When possible set reasonable query timeouts so that if a deadlock should occur it is self-clearing after the timeout period expires.
Deadlocks in MSSQL are often due to its default read concurrency model so its very important not to depend on it - assume Oracle style MVCC in all designs. Use snapshot isolation or if possible the READ UNCOMMITED isolation level.
I believe the following useful read/write pattern is dead lock proof given some constraints:
Constraints:
One table
An index or PK is used for read/write so engine does not resort to table locks.
A batch of records can be read using a single SQL where clause.
Using SQL Server terminology.
Write Cycle:
All writes within a single "Read Committed" transaction.
The first update in the transaction is to a specific, always-present record
within each update group.
Multiple records may then be written in any order. (They are "protected"
by the write to the first record).
Read Cycle:
The default read committed transaction level
No transaction
Read records as a single select statement.
Benefits:
Secondary write cycles are blocked at the write of first record until the first write transaction completes entirely.
Reads are blocked/queued/executed atomically between the write commits.
Achieve transaction level consistency w/o resorting to "Serializable".
I need this to work too so please comment/correct!!
As you said, always access tables in the same order is a very good way to avoid deadlocks. Furthermore, shorten your transactions as much as possible.
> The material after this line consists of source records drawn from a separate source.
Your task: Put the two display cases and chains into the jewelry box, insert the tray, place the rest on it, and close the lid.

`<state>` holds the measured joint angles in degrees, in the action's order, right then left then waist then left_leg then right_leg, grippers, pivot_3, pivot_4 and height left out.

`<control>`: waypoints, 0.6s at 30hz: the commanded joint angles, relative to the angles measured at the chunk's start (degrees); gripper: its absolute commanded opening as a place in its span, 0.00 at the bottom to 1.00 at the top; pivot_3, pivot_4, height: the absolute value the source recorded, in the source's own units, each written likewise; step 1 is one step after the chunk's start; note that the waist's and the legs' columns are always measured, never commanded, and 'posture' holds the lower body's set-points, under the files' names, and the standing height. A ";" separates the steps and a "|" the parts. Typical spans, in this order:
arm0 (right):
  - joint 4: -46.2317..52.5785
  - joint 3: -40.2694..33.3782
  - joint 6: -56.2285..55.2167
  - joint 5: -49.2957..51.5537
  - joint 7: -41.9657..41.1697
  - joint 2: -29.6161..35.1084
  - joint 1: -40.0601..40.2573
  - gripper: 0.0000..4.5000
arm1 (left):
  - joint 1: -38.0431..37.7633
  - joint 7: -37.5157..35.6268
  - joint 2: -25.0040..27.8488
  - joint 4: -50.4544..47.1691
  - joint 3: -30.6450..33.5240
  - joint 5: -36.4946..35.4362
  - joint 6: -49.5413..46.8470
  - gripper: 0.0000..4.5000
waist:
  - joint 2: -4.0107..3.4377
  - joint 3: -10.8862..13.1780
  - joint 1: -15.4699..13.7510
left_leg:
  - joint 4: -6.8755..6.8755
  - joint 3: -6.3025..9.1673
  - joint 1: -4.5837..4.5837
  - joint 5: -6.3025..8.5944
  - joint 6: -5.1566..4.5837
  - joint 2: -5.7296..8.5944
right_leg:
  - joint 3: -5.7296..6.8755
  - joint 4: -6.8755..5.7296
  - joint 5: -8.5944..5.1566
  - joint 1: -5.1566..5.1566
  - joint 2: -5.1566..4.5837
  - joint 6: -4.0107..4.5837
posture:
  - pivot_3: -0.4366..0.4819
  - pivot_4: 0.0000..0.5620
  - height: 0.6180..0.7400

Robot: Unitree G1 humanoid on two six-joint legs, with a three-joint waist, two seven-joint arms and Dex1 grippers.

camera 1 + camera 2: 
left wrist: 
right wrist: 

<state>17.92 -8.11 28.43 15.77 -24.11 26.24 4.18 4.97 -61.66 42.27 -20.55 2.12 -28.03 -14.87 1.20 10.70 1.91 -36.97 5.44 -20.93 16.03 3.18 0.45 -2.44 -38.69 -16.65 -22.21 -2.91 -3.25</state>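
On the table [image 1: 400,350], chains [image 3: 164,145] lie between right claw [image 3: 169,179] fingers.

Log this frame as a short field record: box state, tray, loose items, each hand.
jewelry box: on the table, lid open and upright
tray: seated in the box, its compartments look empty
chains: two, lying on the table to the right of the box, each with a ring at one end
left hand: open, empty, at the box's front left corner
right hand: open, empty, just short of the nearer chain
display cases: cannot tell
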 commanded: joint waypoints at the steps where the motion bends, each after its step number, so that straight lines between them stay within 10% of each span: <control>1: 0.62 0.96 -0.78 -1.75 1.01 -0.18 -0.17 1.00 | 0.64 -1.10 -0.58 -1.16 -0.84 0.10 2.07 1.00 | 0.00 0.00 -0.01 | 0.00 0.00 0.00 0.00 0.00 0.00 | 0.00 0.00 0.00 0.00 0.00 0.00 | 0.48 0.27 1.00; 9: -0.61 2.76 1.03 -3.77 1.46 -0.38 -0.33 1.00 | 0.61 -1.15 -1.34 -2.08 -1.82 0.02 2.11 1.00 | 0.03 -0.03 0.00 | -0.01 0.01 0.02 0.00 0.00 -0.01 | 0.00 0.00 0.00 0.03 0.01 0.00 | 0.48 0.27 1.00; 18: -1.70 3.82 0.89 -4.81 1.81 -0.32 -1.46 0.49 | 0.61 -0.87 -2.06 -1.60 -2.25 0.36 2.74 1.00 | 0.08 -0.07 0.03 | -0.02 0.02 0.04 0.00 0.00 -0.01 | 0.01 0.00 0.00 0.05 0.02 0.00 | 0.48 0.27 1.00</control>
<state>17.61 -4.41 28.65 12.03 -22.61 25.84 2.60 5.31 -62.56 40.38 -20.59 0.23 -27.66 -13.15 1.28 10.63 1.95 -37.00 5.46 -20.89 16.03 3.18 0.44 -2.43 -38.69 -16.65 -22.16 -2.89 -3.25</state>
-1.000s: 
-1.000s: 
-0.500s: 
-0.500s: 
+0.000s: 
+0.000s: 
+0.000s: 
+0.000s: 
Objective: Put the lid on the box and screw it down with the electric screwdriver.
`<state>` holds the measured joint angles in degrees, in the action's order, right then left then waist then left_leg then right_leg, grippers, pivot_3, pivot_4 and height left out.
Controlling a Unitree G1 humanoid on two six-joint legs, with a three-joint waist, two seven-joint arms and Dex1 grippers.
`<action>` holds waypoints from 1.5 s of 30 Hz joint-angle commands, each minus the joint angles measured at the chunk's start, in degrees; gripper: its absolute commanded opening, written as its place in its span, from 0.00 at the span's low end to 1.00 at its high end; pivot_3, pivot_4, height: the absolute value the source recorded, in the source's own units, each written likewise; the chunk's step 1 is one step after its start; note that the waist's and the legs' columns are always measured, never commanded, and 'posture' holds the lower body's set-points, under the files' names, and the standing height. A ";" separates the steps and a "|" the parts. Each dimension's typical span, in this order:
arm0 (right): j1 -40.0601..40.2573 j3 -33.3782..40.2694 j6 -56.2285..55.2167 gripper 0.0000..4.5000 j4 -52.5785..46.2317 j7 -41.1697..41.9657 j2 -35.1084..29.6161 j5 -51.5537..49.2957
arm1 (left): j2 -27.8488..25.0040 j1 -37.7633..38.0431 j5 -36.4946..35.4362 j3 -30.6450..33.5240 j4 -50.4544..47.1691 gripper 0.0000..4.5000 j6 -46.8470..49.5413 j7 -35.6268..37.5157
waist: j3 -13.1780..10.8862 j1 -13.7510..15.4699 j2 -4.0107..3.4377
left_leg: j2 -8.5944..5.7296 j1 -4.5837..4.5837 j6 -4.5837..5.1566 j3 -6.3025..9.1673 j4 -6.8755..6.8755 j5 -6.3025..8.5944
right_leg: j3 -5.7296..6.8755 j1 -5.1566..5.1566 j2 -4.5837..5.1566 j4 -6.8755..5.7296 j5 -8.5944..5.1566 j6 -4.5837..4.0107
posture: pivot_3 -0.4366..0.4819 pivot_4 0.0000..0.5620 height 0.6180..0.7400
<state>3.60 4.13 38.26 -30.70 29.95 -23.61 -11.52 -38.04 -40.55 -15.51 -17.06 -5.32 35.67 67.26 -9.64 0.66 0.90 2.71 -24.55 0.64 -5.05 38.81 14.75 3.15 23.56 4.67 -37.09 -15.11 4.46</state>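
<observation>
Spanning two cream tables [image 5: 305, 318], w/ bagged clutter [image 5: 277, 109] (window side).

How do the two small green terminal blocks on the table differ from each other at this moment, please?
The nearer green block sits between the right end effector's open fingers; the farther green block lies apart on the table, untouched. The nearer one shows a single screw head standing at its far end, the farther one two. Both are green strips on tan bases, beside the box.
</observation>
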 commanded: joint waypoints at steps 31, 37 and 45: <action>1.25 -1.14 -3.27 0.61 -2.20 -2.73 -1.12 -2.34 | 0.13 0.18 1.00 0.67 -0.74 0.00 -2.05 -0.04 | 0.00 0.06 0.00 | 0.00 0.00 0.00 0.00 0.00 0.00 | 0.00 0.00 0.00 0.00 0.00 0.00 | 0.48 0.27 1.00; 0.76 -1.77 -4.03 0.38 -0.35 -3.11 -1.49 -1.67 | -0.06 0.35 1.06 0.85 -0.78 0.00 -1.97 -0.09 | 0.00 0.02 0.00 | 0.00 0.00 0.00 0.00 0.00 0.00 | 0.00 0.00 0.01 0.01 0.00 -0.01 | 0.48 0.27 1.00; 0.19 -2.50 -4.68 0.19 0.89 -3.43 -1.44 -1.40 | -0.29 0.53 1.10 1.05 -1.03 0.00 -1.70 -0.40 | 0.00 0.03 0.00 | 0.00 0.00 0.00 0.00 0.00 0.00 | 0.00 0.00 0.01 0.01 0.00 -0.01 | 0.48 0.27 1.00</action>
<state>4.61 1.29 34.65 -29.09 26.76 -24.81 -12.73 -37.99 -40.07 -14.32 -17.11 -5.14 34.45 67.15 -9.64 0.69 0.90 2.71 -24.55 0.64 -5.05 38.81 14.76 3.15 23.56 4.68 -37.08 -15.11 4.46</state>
Another cool trick is to combine 2 sql statements in one whenever you can. Single statements are always transactional. For example use "UPDATE ... SELECT" or "INSERT ... SELECT", use "##ERROR" and "##ROWCOUNT" instead of "SELECT COUNT" or "IF (EXISTS ...)"
Lastly, make sure that your calling code can handle deadlocks by reposting the query a configurable amount of times. Sometimes it just happens, it's normal behaviour and your application must be able to deal with it.
In addition to consistent sequence of lock acquisition - another path is explicit use of locking and isolation hints to reduce time/resources wasted unintentionally acquiring locks such as shared-intent during read.
Something that none has mentioned (surprisingly), is that where SQL server is concerned many locking problems can be eliminated with the right set of covering indexes for a DB's query workload. Why? Because it can greatly reduce the number of bookmark lookups into a table's clustered index (assuming it's not a heap), thus reducing contention and locking.
If you have enough design control over your app, restrict your updates / inserts to specific stored procedures and remove update / insert privileges from the database roles used by the app (only explicitly allow updates through those stored procedures).
Isolate your database connections to a specific class in your app (every connection must come from this class) and specify that "query only" connections set the isolation level to "dirty read" ... the equivalent to a (nolock) on every join.
That way you isolate the activities that can cause locks (to specific stored procedures) and take "simple reads" out of the "locking loop".
Quick answer is no, there is no guaranteed technique.
I don't see how you can make any application deadlock proof in general as a design principle if it has any non-trivial throughput. If you pre-emptively lock all the resources you could potentially need in a process in the same order even if you don't end up needing them, you risk the more costly issue where the second process is waiting to acquire the first lock it needs, and your availability is impacted. And as the number of resources in your system grows, even trivial processes have to lock them all in the same order to prevent deadlocks.
The best way to solve SQL deadlock problems, like most performance and availability problems is to look at the workload in the profiler and understand the behavior.
Not a direct answer to your question, but food for thought:
http://en.wikipedia.org/wiki/Dining_philosophers_problem
The "Dining philosophers problem" is an old thought experiment for examining the deadlock problem. Reading about it might help you find a solution to your particular circumstance.